Exercise prompt: Beginning with the first line of the material, set down each line exactly as written, up to and including the line with "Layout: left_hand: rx".

Given records:

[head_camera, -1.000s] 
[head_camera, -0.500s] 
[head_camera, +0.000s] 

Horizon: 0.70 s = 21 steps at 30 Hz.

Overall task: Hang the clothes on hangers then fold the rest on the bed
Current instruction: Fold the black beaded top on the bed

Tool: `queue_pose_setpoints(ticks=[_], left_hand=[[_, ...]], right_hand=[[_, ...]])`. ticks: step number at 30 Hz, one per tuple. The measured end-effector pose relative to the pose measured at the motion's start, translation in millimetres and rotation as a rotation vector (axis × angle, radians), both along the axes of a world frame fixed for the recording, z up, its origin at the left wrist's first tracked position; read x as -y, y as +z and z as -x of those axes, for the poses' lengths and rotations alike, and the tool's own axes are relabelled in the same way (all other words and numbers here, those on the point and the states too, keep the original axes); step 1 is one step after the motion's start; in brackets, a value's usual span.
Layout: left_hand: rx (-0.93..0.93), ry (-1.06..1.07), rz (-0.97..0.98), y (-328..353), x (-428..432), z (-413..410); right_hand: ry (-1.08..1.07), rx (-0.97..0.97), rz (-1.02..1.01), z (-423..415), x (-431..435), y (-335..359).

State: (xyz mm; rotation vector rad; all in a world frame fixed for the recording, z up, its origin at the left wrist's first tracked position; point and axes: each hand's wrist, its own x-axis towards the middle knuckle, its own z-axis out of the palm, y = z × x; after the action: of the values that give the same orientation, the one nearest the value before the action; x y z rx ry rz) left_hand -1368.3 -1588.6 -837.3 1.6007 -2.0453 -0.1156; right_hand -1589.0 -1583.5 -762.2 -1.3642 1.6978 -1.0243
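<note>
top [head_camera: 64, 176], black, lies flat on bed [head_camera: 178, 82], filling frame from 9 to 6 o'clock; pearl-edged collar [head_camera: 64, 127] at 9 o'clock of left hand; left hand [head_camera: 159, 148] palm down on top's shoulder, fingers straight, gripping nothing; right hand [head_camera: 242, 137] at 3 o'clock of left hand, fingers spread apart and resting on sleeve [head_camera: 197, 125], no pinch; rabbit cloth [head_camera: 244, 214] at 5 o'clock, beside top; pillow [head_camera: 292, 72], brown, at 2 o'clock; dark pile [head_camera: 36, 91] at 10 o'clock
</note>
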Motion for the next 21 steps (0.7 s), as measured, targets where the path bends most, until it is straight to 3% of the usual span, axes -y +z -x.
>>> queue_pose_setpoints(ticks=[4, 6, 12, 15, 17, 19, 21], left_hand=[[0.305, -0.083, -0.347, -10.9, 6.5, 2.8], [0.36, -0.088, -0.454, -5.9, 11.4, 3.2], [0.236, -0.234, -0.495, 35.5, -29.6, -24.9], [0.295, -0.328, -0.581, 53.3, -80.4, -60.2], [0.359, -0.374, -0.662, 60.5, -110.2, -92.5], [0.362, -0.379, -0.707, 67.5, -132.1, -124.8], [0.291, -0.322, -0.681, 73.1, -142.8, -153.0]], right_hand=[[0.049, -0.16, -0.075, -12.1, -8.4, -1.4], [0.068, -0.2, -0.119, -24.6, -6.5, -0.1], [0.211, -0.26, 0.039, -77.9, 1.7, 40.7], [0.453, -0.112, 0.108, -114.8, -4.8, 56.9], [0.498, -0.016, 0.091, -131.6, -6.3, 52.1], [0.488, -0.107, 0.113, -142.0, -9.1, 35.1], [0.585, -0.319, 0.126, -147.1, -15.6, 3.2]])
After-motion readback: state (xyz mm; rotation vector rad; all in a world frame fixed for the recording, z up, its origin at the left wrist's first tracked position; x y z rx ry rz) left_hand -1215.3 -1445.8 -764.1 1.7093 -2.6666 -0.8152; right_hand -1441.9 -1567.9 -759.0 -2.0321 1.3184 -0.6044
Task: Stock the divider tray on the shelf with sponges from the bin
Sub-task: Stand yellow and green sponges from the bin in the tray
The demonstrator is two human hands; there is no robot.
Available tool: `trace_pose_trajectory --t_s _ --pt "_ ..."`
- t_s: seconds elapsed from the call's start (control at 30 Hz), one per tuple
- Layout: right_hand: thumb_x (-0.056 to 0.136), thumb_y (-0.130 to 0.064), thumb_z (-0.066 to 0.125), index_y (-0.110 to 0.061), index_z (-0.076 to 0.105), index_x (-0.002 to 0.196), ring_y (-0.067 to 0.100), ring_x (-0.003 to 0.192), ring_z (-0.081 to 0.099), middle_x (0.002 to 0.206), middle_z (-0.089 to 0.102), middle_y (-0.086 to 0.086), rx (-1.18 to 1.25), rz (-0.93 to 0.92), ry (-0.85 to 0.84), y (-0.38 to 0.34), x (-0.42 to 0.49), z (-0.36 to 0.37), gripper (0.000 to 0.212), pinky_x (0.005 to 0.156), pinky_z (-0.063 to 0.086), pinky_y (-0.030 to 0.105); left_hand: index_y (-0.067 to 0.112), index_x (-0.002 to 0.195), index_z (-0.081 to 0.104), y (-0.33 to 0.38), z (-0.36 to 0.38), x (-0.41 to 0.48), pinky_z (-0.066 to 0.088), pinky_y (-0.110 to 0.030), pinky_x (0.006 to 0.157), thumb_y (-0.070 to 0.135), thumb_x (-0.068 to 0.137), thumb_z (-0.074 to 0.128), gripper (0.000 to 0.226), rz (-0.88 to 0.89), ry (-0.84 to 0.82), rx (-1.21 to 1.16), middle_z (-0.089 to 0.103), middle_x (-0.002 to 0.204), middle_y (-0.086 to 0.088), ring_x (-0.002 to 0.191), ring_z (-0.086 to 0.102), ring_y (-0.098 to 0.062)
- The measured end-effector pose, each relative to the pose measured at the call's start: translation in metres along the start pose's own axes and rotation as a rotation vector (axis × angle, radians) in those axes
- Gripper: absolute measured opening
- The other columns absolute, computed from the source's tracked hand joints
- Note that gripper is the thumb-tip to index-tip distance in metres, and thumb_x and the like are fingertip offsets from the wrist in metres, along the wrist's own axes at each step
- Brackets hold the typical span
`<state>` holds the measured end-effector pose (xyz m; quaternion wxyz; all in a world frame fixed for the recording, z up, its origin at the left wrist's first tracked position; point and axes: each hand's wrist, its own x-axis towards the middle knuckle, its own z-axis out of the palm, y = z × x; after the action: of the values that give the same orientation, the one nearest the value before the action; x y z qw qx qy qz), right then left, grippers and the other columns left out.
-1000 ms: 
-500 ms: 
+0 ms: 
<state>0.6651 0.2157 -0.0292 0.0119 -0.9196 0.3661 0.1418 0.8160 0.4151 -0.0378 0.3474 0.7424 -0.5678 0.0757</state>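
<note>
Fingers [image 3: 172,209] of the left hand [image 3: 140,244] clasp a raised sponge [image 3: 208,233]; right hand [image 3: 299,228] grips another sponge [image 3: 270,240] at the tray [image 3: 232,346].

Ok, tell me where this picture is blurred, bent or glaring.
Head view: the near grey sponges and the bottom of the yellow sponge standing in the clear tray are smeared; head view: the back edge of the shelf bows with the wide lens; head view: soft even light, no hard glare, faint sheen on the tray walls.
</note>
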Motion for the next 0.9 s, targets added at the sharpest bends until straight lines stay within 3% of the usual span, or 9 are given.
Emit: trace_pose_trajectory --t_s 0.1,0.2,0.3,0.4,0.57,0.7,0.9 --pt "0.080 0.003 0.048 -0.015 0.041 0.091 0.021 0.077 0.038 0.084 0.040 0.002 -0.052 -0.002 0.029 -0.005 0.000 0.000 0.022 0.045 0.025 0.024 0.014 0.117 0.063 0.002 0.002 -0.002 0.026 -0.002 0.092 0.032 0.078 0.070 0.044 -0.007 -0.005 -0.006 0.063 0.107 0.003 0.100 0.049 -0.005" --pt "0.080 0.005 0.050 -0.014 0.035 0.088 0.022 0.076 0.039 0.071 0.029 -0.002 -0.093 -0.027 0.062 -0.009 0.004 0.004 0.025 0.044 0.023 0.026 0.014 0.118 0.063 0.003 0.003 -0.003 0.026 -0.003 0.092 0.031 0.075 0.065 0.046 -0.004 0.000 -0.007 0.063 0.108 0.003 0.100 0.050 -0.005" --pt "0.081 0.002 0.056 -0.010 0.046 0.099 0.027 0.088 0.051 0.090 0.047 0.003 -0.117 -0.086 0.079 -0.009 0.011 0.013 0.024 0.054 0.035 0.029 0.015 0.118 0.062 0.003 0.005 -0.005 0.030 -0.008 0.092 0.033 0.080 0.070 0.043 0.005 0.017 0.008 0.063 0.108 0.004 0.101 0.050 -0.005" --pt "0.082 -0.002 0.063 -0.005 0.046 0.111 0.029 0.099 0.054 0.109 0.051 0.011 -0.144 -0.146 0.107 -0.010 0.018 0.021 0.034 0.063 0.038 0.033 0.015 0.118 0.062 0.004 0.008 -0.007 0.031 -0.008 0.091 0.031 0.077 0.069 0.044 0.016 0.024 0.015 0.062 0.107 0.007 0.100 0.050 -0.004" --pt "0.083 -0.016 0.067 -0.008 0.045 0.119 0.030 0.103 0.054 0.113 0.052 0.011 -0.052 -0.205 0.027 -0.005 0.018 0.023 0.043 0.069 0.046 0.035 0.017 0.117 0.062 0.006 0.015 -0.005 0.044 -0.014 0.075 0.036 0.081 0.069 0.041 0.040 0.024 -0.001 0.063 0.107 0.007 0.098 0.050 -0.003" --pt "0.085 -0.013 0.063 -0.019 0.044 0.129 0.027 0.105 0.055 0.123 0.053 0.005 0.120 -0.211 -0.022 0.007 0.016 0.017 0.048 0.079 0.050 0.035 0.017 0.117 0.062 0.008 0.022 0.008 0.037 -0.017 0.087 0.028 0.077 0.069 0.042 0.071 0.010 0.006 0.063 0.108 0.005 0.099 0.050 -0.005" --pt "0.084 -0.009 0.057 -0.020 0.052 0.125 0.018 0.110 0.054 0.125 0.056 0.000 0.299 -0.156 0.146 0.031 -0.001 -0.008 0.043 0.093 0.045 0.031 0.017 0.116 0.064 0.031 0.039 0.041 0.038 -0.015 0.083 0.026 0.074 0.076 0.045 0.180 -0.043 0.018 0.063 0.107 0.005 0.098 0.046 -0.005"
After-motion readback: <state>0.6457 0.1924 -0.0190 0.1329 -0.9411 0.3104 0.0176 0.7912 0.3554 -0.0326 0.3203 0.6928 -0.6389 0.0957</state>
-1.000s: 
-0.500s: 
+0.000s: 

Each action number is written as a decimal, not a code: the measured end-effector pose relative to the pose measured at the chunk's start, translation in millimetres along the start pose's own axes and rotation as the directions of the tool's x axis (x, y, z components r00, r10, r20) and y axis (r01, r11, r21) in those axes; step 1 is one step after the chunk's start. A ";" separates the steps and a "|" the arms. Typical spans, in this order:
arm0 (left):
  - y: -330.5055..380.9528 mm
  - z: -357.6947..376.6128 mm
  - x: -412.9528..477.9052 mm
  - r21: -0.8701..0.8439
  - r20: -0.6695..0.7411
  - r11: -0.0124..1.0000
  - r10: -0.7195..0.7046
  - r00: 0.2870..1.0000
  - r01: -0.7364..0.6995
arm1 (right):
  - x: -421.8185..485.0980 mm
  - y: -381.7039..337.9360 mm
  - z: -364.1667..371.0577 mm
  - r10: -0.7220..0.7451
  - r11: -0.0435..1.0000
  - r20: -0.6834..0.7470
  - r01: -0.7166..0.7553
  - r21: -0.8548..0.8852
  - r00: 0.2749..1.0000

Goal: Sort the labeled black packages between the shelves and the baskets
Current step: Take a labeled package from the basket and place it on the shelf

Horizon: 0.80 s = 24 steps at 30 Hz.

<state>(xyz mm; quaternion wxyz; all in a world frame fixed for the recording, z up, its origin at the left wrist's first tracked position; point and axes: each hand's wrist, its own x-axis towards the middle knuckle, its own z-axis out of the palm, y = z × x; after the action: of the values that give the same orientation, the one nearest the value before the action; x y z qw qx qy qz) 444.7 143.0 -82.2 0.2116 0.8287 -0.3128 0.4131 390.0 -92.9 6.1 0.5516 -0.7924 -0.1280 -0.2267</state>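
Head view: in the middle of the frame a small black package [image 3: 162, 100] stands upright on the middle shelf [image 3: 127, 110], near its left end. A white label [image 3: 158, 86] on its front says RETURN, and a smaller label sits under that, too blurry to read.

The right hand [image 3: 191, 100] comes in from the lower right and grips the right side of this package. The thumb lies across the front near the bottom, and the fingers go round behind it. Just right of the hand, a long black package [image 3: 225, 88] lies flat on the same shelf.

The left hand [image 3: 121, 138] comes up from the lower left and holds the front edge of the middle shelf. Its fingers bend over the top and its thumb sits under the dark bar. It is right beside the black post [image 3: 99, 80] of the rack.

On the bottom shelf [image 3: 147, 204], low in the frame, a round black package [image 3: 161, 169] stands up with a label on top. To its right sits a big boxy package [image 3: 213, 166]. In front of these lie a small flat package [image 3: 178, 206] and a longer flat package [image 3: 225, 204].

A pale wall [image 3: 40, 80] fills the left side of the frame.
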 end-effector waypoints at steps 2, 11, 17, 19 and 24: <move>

Answer space:
[head_camera, -1.000s] 
[head_camera, -0.500s] 
[head_camera, +0.000s] 

Horizon: 0.70 s = 21 steps at 30 Hz.

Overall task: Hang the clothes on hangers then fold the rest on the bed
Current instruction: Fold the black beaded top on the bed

Tool: `queue_pose_setpoints(ticks=[_], left_hand=[[_, ...]], right_hand=[[_, ...]])`. ticks: step number at 30 Hz, one per tuple. The measured end-effector pose relative to the pose measured at the motion's start, translation in millimetres and rotation as a rotation vector (axis × angle, radians), both along the axes of a world frame fixed for the recording, z up, its origin at the left wrist's first tracked position; read x as -y, y as +z and z as -x of those axes, for the poses' lengths and rotations alike, and the tool's own axes are relabelled in the same way (all other words and numbers here, those on the point and the states too, keep the original axes); step 1 is one step after the motion's start; in brackets, a value's usual span.
Layout: left_hand: rx (-0.93..0.93), ry (-1.06..1.07), rz (-0.97..0.98), y (-328..353), x (-428..432), z (-413..410); right_hand: ry (-1.08..1.07), rx (-0.97..0.97), rz (-1.02..1.01), z (-423..415), x (-431..435), y (-335..359).

The exercise output is complete.